"This is my commandment, that you love one another as I have loved you....I do not call you servants any longer, because the servant does not know what the master is doing; but I have called you friends..."
May 7, 2021, Words By: Joel Aguilar, Image By: unknown
One of the fears that still holds my heart captive at times is the fear of going to hell. My “judgment anxiety” was the outcome of the formative years I spent in a soul-saving evangelical tradition; it left me a dent in my soul.
For that reason, I have to be extra careful when I read Scripture. Even though I’m less anxious these days, my old self still has a tendency to view God’s story through the lens of condemnation and legalism. I can feel it happening when I encounter individual verses like this one from last week’s Gospel passage: “Whoever does not abide in me is thrown away like a branch and withers; such branches are gathered, thrown into the fire, and burned.” When I read that out of context, I can easily see myself burning like one of those branches who did not carry much fruit.

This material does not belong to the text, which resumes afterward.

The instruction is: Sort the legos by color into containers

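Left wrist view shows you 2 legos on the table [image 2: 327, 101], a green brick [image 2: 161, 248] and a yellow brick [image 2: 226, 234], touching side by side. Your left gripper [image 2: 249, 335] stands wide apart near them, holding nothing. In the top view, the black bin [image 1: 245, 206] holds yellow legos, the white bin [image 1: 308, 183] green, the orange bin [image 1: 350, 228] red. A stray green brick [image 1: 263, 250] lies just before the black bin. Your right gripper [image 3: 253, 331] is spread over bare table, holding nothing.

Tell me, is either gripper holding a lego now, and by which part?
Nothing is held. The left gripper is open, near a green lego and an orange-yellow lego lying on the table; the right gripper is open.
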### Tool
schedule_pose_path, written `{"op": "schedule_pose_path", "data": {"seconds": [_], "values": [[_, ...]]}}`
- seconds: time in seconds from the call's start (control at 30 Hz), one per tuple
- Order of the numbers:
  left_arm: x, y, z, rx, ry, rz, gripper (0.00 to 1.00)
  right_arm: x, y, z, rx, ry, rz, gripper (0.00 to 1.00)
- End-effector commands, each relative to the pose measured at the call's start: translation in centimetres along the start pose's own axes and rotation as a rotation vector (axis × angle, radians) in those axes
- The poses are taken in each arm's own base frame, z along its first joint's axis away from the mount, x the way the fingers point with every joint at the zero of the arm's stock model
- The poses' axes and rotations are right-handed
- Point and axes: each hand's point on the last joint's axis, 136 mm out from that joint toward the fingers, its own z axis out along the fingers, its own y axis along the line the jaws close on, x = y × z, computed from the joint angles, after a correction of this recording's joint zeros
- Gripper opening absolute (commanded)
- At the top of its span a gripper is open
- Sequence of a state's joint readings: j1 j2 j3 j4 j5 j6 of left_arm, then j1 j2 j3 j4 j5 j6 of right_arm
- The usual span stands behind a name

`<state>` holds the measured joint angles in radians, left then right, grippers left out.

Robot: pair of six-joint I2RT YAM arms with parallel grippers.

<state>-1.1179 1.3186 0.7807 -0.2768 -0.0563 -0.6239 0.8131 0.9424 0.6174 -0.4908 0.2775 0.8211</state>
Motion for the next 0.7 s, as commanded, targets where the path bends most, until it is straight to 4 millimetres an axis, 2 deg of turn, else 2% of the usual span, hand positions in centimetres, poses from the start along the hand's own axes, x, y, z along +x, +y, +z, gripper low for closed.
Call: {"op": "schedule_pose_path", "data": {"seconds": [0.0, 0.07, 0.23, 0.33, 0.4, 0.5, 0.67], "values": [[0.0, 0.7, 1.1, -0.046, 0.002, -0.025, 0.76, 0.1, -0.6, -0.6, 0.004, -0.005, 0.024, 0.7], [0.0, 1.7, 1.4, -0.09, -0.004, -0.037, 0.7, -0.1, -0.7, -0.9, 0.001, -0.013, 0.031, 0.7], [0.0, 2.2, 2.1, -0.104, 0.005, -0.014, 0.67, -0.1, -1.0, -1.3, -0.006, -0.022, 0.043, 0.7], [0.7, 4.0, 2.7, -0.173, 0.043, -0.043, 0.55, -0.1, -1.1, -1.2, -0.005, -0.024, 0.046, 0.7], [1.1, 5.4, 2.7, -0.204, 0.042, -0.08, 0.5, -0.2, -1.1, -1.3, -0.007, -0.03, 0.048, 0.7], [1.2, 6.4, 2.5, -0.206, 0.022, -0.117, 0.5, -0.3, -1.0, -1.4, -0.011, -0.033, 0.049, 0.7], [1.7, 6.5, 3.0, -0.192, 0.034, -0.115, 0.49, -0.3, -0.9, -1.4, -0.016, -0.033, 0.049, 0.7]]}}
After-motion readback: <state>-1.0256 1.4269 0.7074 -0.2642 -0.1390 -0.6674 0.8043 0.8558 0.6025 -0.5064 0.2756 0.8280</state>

Fear of not bearing fruit and burning in hell is what fueled my life for many years. I remember one occasion in particular where I was talking with a friend, David, in the slums of Guatemala City. I was desperately trying to persuade him to open his heart to Jesus. David was a very skinny looking guy. I think that’s why he always tried to look like a tough gangster. He had a gun, but he didn’t even know how to take the safety off. David was always high, and in the early years of our friendship, his blood-shot eyes hid the true color and depth of his soul.
As I was telling David how terrible hell would be, he turned to me and said, “And what do you think this is?” He pointed to the rotten wood poles that held the rusty tin sheets that served as walls for his shack. The metal sheets had as many holes as a slice of swiss cheese. Then, I heard the two children he had already brought into the world even though he was just fifteen. And I smelled the rottenness of the dirt floor, wet with the sewer water that came from the toilet next to us. At that moment, I realized that I was sitting with him in hell.
That shack was our regular hangout for many years. It became his confessional. That place is where he shared some of the most horrible stories of abuse that I have heard. Sometimes, David even got high in front of me as he shared some of the most painful experiences he had endured in his short life.
One day, I realized that we had actually become friends. In a conversation we had towards the end of my years working in that specific slum community David said to me, “I ain’t gay or nothing like that, but I just wanna tell you that I like you, and you are my friend.”
I still don’t know what I did to earn that title. But, it felt as if it was Jesus himself uttering the same words of this week’s passage, “I have called you friends.”
In this week’s text, I believe that Jesus is inviting us to relate to others as he relates to us, not out of fear, but out of love and abundance. I don’t pretend to know what that means in every circumstance. After all, life is complicated. But David taught me that sometimes it means we should be willing to sit in hell alongside our friends. Maybe that’s the reason Jesus invites us to love one another—that is the fruit!
I wish I would have paid attention to this before. Silly me! And I thought the fruit was to win souls through the fear of judgment! Instead, the fruit was always there, hanging low—the friendship and love Jesus himself models for us—the love from God’s very own Holy Spirit. That is the only love that can actually transform and save us all.
Dwelling Among Us
This week, I want to invite you to think of the relationships that surround you and reflect on these questions:
Would you be willing to sit with them in hell?
How far are you willing to go to give your life for others?